**Collected data:**
::::::::
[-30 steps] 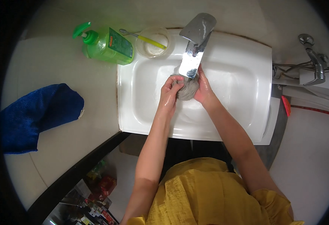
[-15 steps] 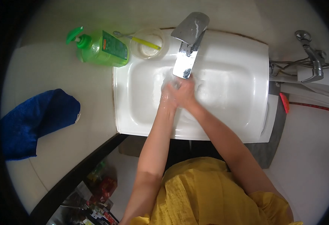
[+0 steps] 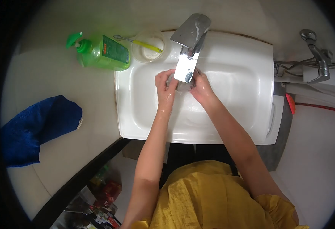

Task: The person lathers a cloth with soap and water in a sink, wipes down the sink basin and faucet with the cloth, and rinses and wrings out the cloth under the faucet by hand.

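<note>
Both hands are wet and held apart in the white sink, below the chrome faucet. My left hand is left of the spout, its fingers curved and its thumb apart from them. On the other side my right hand is cupped inward, its fingertips partly hidden near the spout. Between the palms is a greyish see-through patch, which looks like running water; its exact form is blurred. No solid thing shows clearly in either hand.
On the rear left sink rim are a green pump bottle and a clear round cup with a yellow-green toothbrush across it. A blue cloth lies at left. A wall tap and pipes are at right.
The hands were together under the spout, rubbing or overlapping in the water. They have separated, the left moving left and the right moving right.
</note>
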Available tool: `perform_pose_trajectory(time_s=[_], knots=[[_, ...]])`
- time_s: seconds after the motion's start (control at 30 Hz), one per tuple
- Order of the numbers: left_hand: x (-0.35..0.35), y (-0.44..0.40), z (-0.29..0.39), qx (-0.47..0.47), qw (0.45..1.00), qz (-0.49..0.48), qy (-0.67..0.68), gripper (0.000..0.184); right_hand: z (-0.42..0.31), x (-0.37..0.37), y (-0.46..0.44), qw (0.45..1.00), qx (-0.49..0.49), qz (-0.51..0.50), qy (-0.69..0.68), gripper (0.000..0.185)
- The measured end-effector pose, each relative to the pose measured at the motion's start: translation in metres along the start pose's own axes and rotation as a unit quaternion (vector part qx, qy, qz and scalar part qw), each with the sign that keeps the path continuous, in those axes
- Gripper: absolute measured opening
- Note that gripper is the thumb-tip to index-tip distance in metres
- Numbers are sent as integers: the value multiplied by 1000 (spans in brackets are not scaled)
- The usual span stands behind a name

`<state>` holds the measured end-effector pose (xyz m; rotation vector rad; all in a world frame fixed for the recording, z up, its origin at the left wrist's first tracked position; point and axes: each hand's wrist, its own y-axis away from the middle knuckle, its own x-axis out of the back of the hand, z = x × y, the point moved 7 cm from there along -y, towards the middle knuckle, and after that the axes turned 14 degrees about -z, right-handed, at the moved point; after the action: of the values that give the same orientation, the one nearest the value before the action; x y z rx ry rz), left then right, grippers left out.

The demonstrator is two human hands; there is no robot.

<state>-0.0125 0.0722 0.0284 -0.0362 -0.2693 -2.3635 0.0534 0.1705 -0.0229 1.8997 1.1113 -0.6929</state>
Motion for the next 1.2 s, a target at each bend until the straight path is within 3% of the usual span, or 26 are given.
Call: perform_pose_trajectory(time_s=[0.07, 0.1, 0.13, 0.2, 0.23, 0.27, 0.3, 0.37, 0.4, 0.43, 0.53, 0.6, 0.67, 0.73, 0.77, 0.8, 0.83, 0.9, 0.97, 1.07, 1.17, 1.2], knots=[[-11, 13, -19, 159, 953, -35, 254, 42, -22, -16, 7, 969, 144, 23, 201, 21], [-22, 17, -16, 198, 905, -63, 371, 52, -31, -35, 19, 920, 202, 20, 335, 18], [-29, 14, -13, 190, 869, -103, 446, 53, -37, -55, 30, 849, 256, 16, 461, 16], [-43, 8, -2, 170, 772, -182, 586, 56, -35, -91, 56, 715, 360, -86, 593, 13], [-48, 9, 4, 180, 777, -170, 579, 50, -28, -103, 70, 648, 389, -145, 639, 14], [-41, 0, -5, 97, 902, -172, 385, 48, -20, -112, 79, 574, 414, -202, 677, 15], [-38, -7, -20, 10, 972, -162, 167, 45, -18, -115, 82, 536, 449, -222, 680, 16], [-37, -9, -26, -15, 991, -74, 115, 38, -31, -89, 65, 606, 449, -92, 651, 19], [-37, -6, -28, 50, 957, -3, 285, 34, -37, -77, 58, 636, 444, -26, 630, 21], [-39, 0, -30, 112, 886, 69, 444, 31, -41, -65, 50, 718, 409, 13, 563, 21], [-27, -6, 14, 138, 986, 55, 82, 28, -35, -25, 20, 918, 268, 99, 275, 16], [-25, -7, 16, 53, 997, 15, -51, 28, -15, -4, 2, 985, 133, 108, -10, 17], [-29, -3, 27, 8, 993, -28, -118, 31, -18, -1, -1, 993, 96, 71, -14, 25], [-33, 2, 22, -22, 999, 5, 46, 34, -34, -9, 3, 994, 104, 25, -9, 29], [-34, 5, 17, -37, 991, 20, 128, 36, -44, -15, 7, 986, 129, 20, 106, 41], [-33, 8, 8, -29, 991, 15, 131, 36, -54, -12, 13, 931, 140, 14, 337, 43], [-31, 9, 4, -22, 991, 11, 133, 36, -66, -11, 21, 823, 145, 6, 549, 45], [-24, 13, -7, 27, 988, 22, 153, 33, -70, 1, 30, 679, 54, 37, 731, 48], [-16, 16, -1, 107, 975, 53, 185, 26, -104, -19, 59, 678, -121, 113, 716, 48], [-11, 16, -15, 217, 957, 22, 193, 24, -135, -33, 81, 865, 16, 175, 470, 43], [-22, 19, -11, 206, 951, -21, 229, 28, -145, -61, 82, 919, 259, 72, 290, 28], [-25, 20, -10, 200, 948, -38, 246, 28, -144, -70, 80, 920, 278, 67, 270, 25]])
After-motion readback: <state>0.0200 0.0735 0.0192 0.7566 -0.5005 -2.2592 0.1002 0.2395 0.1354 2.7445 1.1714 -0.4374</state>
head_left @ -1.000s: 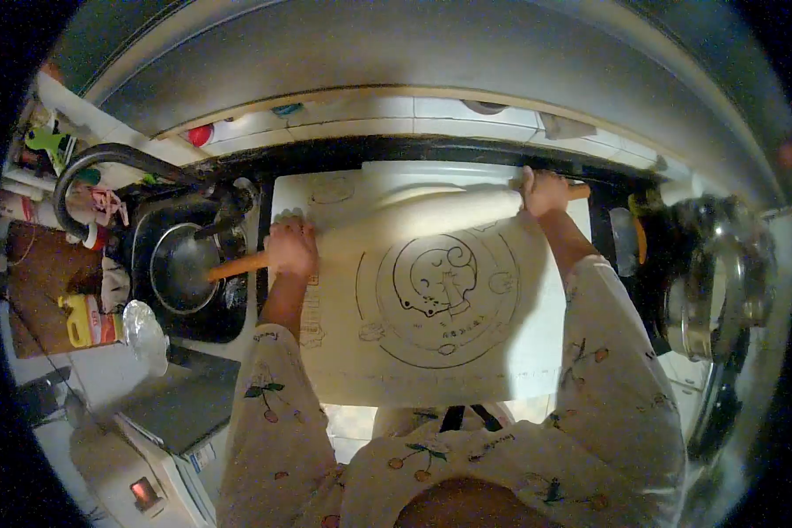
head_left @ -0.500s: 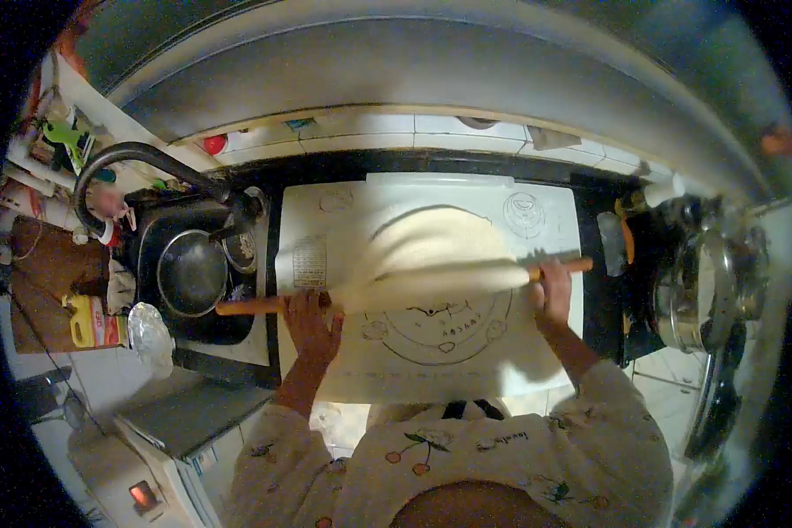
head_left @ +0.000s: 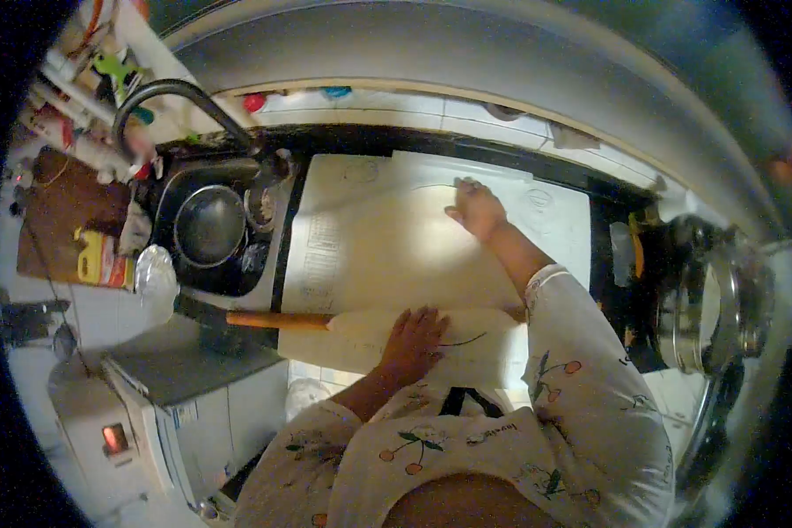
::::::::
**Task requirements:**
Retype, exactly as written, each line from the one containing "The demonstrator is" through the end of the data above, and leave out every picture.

**Response box:**
The demonstrator is two human hands; there is no robot.

<state>-0.0125 0.0722 0.0284 -0.0362 -0.2693 -2.3635 0.0534 0.1705 -0.0229 1.8997 1.1113 -0.6929</state>
Motion for the next 1.2 s, a target at each bend until the straight path is within 3% of the usual span, or 26 are given.
Call: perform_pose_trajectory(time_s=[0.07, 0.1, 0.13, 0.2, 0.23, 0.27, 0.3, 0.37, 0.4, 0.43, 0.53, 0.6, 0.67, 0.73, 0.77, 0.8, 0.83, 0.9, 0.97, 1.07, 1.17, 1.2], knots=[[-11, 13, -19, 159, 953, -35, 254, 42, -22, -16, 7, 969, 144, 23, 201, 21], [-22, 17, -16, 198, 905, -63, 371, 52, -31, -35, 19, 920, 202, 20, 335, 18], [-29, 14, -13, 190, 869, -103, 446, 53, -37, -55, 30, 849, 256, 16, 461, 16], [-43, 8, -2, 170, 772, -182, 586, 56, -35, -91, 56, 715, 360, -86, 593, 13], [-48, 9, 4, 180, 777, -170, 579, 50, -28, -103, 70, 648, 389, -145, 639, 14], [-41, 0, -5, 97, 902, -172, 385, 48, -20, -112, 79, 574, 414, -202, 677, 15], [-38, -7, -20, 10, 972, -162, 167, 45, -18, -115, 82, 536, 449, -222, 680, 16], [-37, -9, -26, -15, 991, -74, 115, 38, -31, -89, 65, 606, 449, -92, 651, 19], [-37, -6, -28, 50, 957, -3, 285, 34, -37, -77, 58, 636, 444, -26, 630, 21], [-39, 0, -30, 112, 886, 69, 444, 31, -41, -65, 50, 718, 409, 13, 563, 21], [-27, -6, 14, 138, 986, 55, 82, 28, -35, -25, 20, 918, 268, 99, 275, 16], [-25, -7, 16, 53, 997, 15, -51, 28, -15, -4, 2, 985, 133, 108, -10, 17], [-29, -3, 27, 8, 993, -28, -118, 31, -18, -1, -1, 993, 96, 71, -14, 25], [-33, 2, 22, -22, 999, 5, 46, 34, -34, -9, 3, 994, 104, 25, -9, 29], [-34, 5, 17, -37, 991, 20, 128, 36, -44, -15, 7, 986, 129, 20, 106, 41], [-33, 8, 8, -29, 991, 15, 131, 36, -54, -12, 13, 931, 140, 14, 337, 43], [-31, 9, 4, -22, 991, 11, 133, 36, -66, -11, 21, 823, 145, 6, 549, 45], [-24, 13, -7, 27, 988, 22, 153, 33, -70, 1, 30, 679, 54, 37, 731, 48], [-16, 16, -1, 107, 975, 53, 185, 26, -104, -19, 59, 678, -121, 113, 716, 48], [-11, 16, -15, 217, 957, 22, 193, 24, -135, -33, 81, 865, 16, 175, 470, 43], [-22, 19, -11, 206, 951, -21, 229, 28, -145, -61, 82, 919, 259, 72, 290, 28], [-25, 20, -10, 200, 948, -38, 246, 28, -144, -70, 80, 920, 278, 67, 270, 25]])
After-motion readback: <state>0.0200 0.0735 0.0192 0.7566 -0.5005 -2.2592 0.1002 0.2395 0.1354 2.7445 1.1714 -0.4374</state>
head_left @ -1.000s: 
head_left @ -0.500s: 
head_left @ +0.000s: 

The exercise is done now.